# Lecture 7

## Solving the XOR Problem without Feature Engineering

In [None]:
IRdisplay::display_html('<iframe width="640" height="360" src="https://tube.switch.ch/embed/cc9cf01e" frameborder="0" allow="fullscreen" allowfullscreen></iframe>')

Let us create again some XOR-problem data.

In [None]:
library(MASS)
x1 <- mvrnorm(30, c(1.5, 1), .2*diag(2))
x2 <- mvrnorm(30, c(-1, -1), .2*diag(2))
x3 <- mvrnorm(30, c(-1, .8), .2*diag(2))
x4 <- mvrnorm(30, c(.9, -1), .2*diag(2))
data <- data.frame(X = rbind(x1, x2, x3, x4), Y = c(rep(1, 60), rep(0, 60)))
plot(data$X.1, data$X.2, col = data$Y + 2)

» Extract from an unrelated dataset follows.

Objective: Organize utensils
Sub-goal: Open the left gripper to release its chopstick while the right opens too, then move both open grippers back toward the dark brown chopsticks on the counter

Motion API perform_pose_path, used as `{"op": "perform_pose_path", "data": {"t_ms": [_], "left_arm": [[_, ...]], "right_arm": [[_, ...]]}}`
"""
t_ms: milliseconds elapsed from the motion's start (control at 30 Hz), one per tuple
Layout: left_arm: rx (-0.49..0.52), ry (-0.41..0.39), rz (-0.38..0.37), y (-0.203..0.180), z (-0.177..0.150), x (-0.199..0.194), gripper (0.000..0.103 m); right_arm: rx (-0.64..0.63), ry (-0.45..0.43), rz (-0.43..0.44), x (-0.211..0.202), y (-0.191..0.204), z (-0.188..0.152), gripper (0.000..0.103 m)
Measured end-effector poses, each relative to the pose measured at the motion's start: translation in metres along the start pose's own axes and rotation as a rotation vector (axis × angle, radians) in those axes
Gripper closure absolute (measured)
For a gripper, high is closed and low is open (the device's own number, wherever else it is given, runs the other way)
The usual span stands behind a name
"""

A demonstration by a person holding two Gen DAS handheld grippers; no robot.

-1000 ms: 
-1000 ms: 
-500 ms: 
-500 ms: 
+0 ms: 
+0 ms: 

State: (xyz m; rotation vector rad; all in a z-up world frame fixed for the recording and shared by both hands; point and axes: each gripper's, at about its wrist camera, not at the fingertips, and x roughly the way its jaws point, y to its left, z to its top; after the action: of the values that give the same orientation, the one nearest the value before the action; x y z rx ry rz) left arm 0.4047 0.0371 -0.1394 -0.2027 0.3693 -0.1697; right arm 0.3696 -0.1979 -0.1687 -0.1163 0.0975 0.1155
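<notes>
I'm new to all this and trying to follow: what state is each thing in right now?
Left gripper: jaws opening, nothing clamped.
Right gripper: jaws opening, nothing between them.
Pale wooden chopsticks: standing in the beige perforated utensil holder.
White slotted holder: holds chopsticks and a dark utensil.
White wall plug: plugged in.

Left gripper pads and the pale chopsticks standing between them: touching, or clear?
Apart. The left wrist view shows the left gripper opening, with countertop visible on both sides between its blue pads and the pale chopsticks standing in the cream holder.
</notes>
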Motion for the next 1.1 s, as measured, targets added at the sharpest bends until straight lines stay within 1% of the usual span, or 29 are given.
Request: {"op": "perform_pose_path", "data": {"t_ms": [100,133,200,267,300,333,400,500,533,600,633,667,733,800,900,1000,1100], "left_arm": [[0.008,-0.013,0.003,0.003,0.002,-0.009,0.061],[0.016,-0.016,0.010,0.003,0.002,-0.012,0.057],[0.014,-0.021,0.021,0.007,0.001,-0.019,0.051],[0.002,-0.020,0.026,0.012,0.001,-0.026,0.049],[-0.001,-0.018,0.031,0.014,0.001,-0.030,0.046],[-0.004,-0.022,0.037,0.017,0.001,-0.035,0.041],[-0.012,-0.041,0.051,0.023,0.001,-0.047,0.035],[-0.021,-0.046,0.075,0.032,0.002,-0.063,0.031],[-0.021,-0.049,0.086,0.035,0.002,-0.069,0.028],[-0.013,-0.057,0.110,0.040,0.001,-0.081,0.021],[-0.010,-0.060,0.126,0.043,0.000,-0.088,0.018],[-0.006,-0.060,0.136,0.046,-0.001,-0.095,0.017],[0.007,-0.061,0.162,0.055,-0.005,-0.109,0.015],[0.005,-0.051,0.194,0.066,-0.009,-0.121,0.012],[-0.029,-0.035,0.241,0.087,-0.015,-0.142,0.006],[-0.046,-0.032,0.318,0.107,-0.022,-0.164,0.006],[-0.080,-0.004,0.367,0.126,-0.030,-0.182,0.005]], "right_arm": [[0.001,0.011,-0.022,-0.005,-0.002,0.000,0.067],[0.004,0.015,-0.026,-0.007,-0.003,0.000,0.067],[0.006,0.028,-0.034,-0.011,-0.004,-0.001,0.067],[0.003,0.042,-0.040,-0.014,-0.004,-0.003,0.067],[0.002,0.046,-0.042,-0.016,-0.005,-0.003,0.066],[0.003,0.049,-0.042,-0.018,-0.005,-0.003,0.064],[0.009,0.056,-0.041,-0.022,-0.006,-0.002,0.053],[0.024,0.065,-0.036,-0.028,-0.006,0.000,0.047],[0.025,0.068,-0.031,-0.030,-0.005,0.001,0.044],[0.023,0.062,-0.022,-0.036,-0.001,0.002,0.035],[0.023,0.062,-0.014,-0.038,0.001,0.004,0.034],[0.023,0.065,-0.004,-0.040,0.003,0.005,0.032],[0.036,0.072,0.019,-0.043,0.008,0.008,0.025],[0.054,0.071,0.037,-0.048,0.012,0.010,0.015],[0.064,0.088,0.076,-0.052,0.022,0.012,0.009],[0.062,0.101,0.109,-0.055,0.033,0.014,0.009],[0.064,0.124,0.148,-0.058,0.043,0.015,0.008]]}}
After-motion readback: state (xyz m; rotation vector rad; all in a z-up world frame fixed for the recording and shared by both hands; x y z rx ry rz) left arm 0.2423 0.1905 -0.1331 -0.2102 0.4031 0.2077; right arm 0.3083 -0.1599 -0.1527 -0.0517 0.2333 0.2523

This is how we solved it two weeks ago.

In [None]:
relu <- function(x) ifelse(x > 0, x, 0)
features <- t(matrix(c(1, -1, 1, -1,
                       1, 1, -1, -1), ncol = 2))
newdata <- data.frame(H = relu(as.matrix(data[, c("X.1", "X.2")]) %*% features))
newdata$Y <- data$Y
fit <- glm(Y ~ ., newdata, family = "binomial")
pred <- predict(fit, type = "response") > .5
plot(data$X.1, data$X.2, col = pred + 2)
misclassified <- pred != data$Y
points(data[misclassified, 1:2], pch = 4)
arrows(rep(0, 4), rep(0, 4), features[1,], features[2,], col = 'red')

And last week we defined gradient descent in the following way.

In [None]:
library(ADtools)
gradient_descent <- function(f, params, fix = list(),
                             learning_rate = 0.01,
                             tol = 1e-6,
                             maxsteps = 10^3,
                             show = F) {
  history <- rep(0, maxsteps)
  for (i in 1:maxsteps) {
    df <- auto_diff(f, at = append(params, fix), wrt = names(params))
    if (show) print(df@x)
    history[i] <- df@x
    delta <- learning_rate * as.numeric(df@dx)
    params <- relist(unlist(params) - delta, params)
    if (max(abs(delta)) < tol) break
  }
  append(params, list(history = history))
}

Although [the relu activiation
function](https://en.wikipedia.org/wiki/Rectifier_(neural_networks)) is more
commonly used in practice, we will use the soft-relu function here (also known
as the softplus or smooth-relu). The reason is simply that ADtools cannot handle
the relu function but it can handle its soft version. Later in this notebook we
will also look at other libraries to fit neural networks that can handle the
relu function. In the following plot you can see that the relu and the soft-relu
are pretty similar to each other.

In [None]:
soft_relu <- function(x) log(1 + exp(x))
plot(c(), ylim = c(-.1, 5), xlim = c(-5, 5))
curve(relu, from = -5, to = 5, add = T)
curve(soft_relu, from = -5, to = 5, col = 'blue', add = T)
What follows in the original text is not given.